Required work: Below is a listing; retype exactly the line with "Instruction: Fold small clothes" and every line after it through the end, and only those, leaving out the pictures.

-------- Data block --------

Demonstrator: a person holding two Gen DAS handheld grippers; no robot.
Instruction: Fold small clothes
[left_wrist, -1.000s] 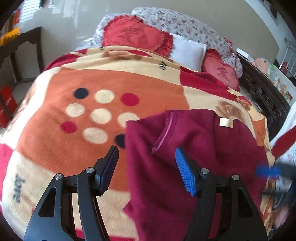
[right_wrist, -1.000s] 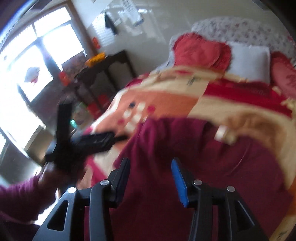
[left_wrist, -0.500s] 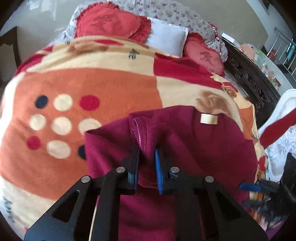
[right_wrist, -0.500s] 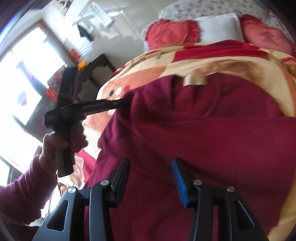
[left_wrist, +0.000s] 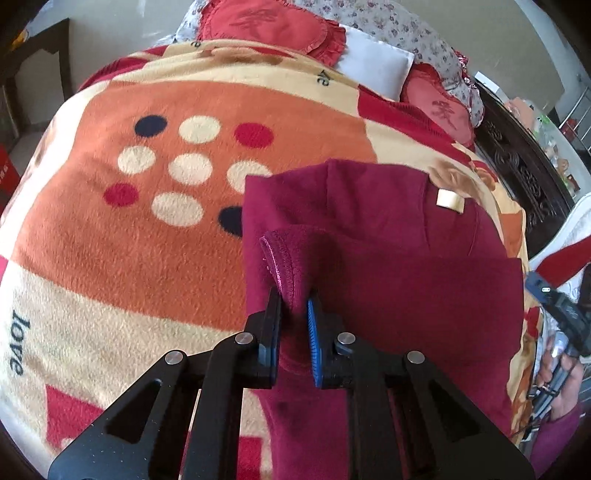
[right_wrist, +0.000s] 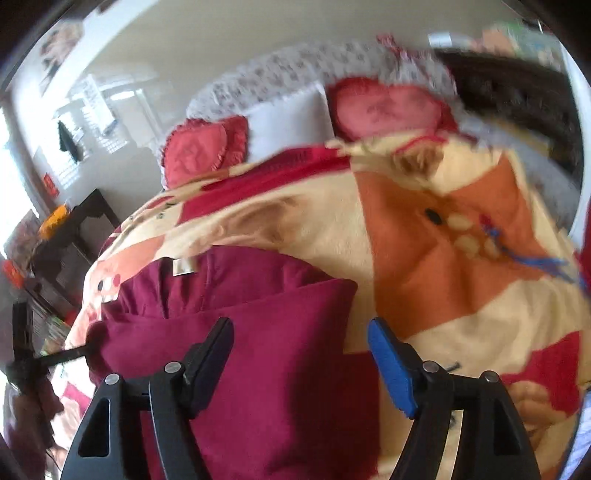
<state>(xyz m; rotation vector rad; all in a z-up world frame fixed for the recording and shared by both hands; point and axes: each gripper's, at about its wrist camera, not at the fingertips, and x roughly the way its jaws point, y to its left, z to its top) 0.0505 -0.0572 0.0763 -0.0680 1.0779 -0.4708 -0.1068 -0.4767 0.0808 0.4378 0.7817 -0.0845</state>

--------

Written answer:
Instruction: Fold small clothes
[left_wrist, -1.000s] 
[right_wrist, -1.000s] 
[left_wrist, -0.500s] 
[right_wrist, -0.500s] 
[left_wrist, +0.000s] 
[right_wrist, +0.000s] 
<state>(xyz m; rotation vector rad; all in a z-up world frame fixed for the recording and shared by both hands; point and axes: each gripper's, at about its wrist camera, not at the fingertips, and x roughly the way its jaws point, y to its left, z to its top) 0.0505 -0.0572 0.0763 -0.0680 1.0779 -0.4708 -0.1068 -0.4767 0.0808 0.4378 0.7817 -0.0845</state>

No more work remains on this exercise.